## [Task goal]
Would you please copy every line from the records that contains the word "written"?

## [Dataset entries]
######
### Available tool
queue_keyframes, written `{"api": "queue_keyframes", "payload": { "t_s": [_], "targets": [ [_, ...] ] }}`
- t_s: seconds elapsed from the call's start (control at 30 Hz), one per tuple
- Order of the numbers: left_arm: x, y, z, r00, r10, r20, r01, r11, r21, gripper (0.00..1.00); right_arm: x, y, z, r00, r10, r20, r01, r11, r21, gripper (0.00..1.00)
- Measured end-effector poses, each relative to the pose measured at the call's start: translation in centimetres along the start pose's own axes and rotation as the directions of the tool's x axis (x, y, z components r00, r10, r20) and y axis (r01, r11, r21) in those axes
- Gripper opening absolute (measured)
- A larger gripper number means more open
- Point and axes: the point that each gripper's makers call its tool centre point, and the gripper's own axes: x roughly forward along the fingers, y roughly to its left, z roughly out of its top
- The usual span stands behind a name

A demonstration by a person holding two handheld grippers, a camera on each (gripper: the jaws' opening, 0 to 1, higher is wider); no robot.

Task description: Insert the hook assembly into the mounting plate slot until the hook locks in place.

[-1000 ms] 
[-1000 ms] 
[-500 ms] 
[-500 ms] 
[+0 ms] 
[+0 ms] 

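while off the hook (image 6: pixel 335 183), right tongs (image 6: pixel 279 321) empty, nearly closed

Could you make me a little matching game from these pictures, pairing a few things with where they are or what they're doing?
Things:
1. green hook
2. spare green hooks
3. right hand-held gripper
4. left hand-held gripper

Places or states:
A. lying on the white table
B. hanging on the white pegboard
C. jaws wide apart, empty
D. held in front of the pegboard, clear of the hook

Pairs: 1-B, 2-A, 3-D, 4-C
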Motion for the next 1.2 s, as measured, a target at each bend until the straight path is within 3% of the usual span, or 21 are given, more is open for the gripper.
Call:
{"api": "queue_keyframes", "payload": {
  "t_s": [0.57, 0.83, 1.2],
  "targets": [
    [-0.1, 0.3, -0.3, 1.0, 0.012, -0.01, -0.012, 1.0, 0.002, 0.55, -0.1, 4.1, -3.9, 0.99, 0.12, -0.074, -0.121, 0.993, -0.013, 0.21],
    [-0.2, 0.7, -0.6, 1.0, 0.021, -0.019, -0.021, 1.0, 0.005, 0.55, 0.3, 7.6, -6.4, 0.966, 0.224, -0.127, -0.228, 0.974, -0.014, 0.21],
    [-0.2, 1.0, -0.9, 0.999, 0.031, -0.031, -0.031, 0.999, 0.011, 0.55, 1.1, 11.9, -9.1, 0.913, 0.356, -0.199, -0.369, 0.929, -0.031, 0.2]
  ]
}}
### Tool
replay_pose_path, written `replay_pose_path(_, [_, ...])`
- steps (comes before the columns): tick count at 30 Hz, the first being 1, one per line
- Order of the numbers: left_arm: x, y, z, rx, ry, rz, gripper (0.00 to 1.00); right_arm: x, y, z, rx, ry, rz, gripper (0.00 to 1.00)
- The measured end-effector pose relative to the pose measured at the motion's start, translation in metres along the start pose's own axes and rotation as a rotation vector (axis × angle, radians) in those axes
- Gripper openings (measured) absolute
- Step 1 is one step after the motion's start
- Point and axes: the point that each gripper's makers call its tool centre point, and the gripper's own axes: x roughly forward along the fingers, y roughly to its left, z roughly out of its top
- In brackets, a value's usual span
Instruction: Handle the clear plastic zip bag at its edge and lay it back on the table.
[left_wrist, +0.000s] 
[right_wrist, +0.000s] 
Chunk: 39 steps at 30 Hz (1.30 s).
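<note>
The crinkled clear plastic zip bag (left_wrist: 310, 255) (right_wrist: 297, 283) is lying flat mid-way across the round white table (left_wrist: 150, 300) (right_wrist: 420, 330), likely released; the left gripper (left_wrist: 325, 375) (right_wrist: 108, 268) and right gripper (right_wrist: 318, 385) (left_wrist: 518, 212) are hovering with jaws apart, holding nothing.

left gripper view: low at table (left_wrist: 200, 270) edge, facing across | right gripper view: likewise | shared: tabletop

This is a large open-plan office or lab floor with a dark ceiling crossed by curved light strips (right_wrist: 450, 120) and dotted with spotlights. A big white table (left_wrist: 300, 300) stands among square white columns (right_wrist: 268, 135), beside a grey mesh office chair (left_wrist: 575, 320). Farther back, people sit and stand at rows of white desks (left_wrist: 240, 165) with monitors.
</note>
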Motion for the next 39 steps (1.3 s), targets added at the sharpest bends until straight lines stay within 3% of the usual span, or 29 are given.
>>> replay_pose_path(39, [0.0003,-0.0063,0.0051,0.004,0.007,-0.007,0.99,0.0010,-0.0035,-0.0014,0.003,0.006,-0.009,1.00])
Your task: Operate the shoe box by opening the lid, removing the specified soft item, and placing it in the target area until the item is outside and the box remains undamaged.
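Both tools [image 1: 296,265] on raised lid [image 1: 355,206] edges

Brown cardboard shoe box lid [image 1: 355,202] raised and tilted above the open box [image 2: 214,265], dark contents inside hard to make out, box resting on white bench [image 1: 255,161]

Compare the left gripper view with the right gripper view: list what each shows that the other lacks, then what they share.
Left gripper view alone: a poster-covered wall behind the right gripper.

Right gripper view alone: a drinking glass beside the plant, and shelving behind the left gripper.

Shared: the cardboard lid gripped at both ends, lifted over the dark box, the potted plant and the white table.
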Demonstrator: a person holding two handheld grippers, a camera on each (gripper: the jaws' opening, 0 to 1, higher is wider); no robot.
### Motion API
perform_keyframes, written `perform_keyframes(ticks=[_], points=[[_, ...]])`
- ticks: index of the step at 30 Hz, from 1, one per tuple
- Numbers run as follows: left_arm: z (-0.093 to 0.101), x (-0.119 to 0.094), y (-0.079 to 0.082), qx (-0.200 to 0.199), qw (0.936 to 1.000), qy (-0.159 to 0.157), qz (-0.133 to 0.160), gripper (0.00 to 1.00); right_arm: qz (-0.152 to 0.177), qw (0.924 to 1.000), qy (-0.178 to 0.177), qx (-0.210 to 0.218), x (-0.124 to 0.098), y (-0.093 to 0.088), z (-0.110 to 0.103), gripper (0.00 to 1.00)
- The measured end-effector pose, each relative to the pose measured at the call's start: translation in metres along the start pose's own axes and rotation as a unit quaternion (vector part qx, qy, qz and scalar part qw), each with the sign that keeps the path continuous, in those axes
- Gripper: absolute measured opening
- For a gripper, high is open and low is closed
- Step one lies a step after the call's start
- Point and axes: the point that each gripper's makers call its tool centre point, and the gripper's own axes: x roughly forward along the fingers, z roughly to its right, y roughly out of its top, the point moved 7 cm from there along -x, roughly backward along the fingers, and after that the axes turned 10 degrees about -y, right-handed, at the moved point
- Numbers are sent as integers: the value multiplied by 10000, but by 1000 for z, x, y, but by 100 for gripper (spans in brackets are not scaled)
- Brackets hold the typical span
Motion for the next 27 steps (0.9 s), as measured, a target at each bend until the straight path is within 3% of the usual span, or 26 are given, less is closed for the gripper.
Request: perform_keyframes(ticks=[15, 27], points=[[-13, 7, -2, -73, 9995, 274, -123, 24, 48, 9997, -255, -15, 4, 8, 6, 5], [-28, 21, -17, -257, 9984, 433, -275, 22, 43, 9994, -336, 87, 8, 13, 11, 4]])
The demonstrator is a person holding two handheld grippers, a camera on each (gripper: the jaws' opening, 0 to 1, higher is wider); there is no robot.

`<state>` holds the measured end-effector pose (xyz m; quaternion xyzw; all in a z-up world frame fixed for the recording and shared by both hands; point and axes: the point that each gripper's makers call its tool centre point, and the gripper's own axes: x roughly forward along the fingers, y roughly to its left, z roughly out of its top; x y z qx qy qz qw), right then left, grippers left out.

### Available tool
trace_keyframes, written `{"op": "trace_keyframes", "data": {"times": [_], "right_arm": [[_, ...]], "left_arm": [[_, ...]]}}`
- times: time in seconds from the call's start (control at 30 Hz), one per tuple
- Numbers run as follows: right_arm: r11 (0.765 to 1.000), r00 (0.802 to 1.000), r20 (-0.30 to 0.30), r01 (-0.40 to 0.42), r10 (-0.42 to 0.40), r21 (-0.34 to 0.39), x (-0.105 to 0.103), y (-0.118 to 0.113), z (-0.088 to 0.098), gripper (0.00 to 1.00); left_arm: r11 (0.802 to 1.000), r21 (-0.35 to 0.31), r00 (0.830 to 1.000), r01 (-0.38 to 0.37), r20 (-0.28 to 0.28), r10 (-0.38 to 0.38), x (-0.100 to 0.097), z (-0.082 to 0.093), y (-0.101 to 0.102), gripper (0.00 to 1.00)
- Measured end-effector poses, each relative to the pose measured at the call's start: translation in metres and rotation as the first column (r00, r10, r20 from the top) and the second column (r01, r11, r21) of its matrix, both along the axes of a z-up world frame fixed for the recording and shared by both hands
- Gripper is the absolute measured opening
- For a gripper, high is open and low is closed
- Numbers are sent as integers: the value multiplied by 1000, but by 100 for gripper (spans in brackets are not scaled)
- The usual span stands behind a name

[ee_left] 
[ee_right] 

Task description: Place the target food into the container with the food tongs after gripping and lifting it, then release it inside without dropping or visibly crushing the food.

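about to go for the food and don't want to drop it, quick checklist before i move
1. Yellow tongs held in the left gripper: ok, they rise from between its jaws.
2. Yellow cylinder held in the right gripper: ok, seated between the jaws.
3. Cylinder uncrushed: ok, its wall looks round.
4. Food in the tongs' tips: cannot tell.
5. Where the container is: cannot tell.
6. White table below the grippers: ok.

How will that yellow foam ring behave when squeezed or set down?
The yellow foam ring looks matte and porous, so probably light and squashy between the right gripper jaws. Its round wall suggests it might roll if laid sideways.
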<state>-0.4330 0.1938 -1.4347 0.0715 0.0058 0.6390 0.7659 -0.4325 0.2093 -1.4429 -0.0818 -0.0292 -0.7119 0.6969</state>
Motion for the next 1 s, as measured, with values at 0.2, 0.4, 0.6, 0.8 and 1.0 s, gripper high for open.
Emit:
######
## [Answer for this exercise]
queue_keyframes, written `{"api": "queue_keyframes", "payload": { "t_s": [_], "targets": [ [_, ...] ] }}`
replay_pose_path, written `replay_pose_path(_, [_, ...])`
perform_keyframes, written `perform_keyframes(ticks=[_], points=[[_, ...]])`
trace_keyframes, written `{"op": "trace_keyframes", "data": {"times": [_], "right_arm": [[_, ...]], "left_arm": [[_, ...]]}}`

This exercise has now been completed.